And Now, to Brighten the Gloom, a Bullish Take
The S&P 500, after a lovely 2021 rally, is down 10.6%—and continued its losing ways Thursday with a 0.5% drop. Small wonder investors have got the blues. Inflation is up 7.9%. Interest rates are slated to rise, too. War rages in Ukraine, endangering energy and wheat supplies, not to mention the risk of a widening conflict with thermonuclear consequences no one wants to think about.
Despite all this woe, it’s interesting to listen to a bullish argument. The well-regarded Tom Lee, research chief at Fundstrat Global Advisors, expects that the index will increase to 5,100 or higher by year-end. That would mark a 19.7% climb from yesterday’s close, and a 7% gain for 2022.
But the rally will happen later in 2022, he told CNBC. This year’s first half is not going to be pretty, in his view. “I think we are in no man’s land for the moment,” he said, adding that he’d previously predicted a rough first half, although he was surprised how things have turned out even worse. The reason for that, he noted, was Russia’s invasion of Ukraine.
“Do I think stocks will end higher from here on an absolute basis? Yes,” he said. “I think the foundation for the bull market is still intact.”
For one thing, he expressed doubts that inflation will remain in the picture, a contention that many other strategists dispute. The main force behind inflation’s persistent elevation, he went on, is “a spike in commodities,” in particular energy. But the price surge in oil and other commodities, he said, is “working its way through the system.”

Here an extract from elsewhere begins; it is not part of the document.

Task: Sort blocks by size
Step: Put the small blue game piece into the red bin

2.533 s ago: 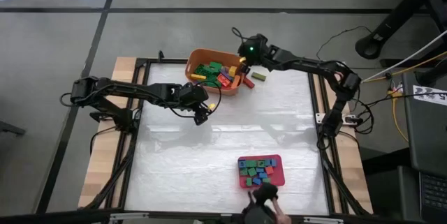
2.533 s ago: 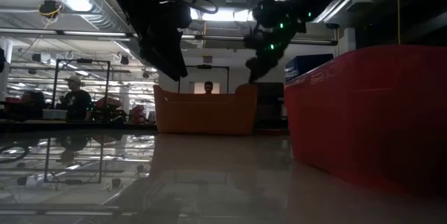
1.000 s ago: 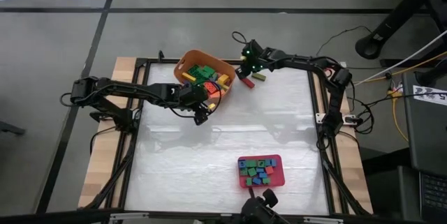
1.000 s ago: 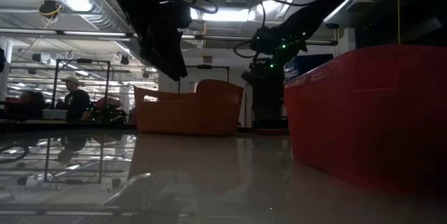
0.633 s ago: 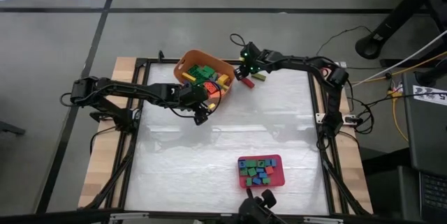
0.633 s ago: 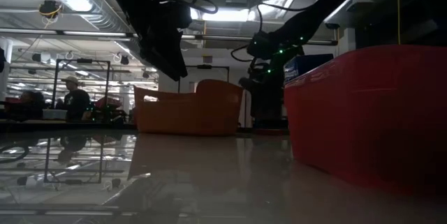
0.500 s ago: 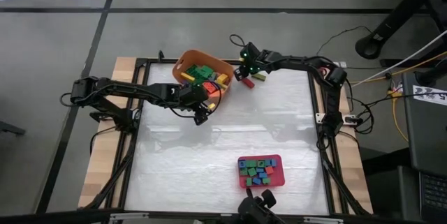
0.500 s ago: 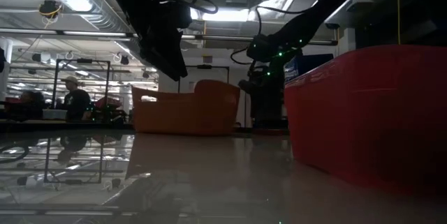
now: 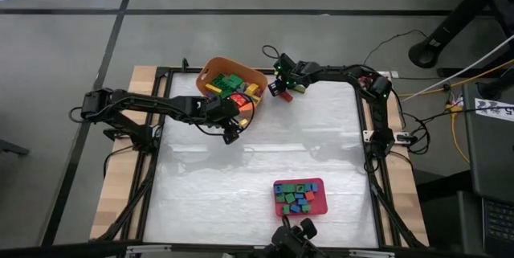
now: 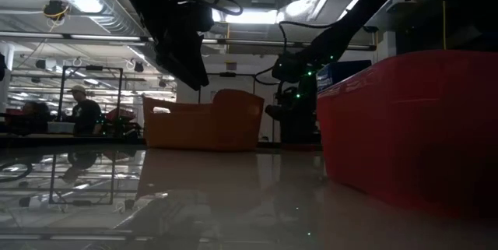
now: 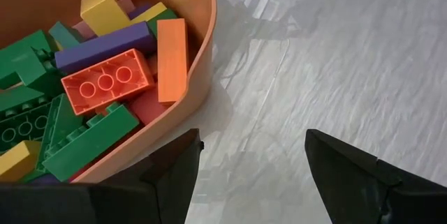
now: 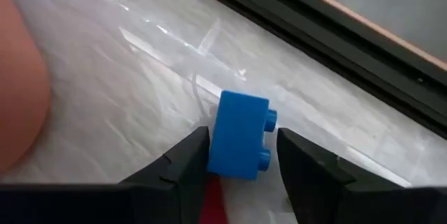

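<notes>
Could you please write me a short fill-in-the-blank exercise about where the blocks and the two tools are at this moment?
1. The right tool grips a small ____ block between its fingers.
2. The orange tub stands at the table's far edge, and the left tool hangs open beside it, holding ____.
3. The small blocks already sorted lie in the ____ tray near the table's front edge.

Missing words: blue; nothing; red
</notes>
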You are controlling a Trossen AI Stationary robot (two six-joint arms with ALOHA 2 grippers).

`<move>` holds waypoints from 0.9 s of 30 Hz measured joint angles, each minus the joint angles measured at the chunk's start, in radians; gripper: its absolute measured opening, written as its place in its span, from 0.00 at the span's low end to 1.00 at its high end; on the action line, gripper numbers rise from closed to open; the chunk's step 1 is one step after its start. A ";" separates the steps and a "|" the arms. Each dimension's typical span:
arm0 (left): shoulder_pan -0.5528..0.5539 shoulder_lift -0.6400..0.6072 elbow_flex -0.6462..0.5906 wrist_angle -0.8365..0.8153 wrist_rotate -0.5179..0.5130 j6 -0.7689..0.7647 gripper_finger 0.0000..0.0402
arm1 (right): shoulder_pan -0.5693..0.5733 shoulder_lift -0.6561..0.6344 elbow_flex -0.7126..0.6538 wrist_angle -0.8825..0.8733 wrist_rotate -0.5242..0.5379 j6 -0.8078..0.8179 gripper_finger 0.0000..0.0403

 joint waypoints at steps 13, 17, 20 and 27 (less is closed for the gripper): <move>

He cast doubt in a reprise of 1970s-style inflation taking hold. “As painful as that is, it is very different than being in a secular, structural inflation problem,” he said.
In the stock market, the current slump has at least resulted in shares becoming cheaper, which to him means many investors will end up taking advantage and buying. Indeed, the S&P 500’s price/earnings ratio is a little under 22, down from 46 in mid-2021. In January 2020, right before the pandemic hit, the P/E was a hair under 25.
Free cash flow, a key metric of corporate financial performance, is similarly healthy today, Lee pointed out. “Free cash flow yield on the median stock now is 5.8%,” he said. Because the 10-year Treasury yield is still relatively low (it crept up to slightly above 2% Thursday), “you’re still getting paid a pretty hefty premium to own equities.”
His heartening overall take is that “you can’t really get that hurt if you buy stocks here over the next 12 months.”